Can you tell me about the last time you saw him?
It was at his birthday party, [four] months before he passed. He still had his dignity. You could tell he was appreciating to still be here, but you could see it was beginning to take its toll. It went from not great to really bad very quickly. It was a gradual, gradual impairment. Socially, he was still Neil. He was still the Doctor, still the Professor. Still Neptune on high! But he said, “I’m not getting on my motorcycles again and I’m not getting on a drum set anytime again.” And those were disappointments to him, but he was still glad to be here.
Do you have a favorite memory of Neil?
A few … the favorite is bound to be him over here at the Sacred Grove. Because usually, everyone says, “Wow, saxophone! I’ve never played a saxophone!” ‘Cause I’ve got the world’s largest collection of the cheapest instruments money can buy. I’ve got one of everything. I got tuba, I got baritone saxophone, I got cello, I got timpani. Most musicians come over here, it’s like a candy store. Alex Lifeson came over here one time. Snoop Dogg comes over, he just picks up everything. Neil, he gets behind the drums and commands the chariot for the duration.

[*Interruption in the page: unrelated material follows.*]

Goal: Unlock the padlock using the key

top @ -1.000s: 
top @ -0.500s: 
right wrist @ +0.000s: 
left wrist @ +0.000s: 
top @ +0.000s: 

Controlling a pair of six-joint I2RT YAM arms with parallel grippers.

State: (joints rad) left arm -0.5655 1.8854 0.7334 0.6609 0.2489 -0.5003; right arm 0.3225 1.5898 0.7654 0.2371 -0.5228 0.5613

The public perception of him was as this very quiet, serious guy. But he was obviously very funny and engaging.
Yes. Very dry, very deadpan. He had some quirks. One of the stranger quirks, which any Rush fan probably knows, or anyone who has loved Neil, [is that] he cannot take compliments. He cannot take adulation. It just touches a button. I should be speaking in past tense. He had, I suppose, a dour exterior, but that craggy, dour exterior just made his wit more piercing. If you’ll forgive the pun.
There have been a ton of virtual reunions in this period, from bands to former cast members of television shows. Can you see something like that happening with the Police?
We have been in touch. Strange thing, all my singer-songwriter buddies — without naming any names — they’re online operating their own studio, looking at their cellphone and playing their guitar, singing at the camera. Something about “Everybody be safe, wash your hands,” and it’s … not their finest work.
On the other hand, my drummer buddies are blazing. Chad Smith, Travis Barker, Pocket Queen, Sheila E., Brad Wilk. For some reason, when Ash Soan or Elise Trouw get on Instagram, that’s their home. It’s working. The drummers seem to be making better work of the online phenomenon than singer-songwriters.
As for bands, I don’t know how that would work. We communicate as we’ve always done. And also, Les and Trey, we have a constant repartee of graveyard-humor video clips that we’re sending around. A lot of memes out there. So, yeah, we’re in touch with each other. Just not getting so far as the Zoom thing.
Is there anything else you want to say to fans right now?
Remember love. The love is easy. It’s the remembering part that’s tricky — just gotta keep remembering. If somebody cuts you off in the street, [or] you see somebody without a mask, you can judge, and then love.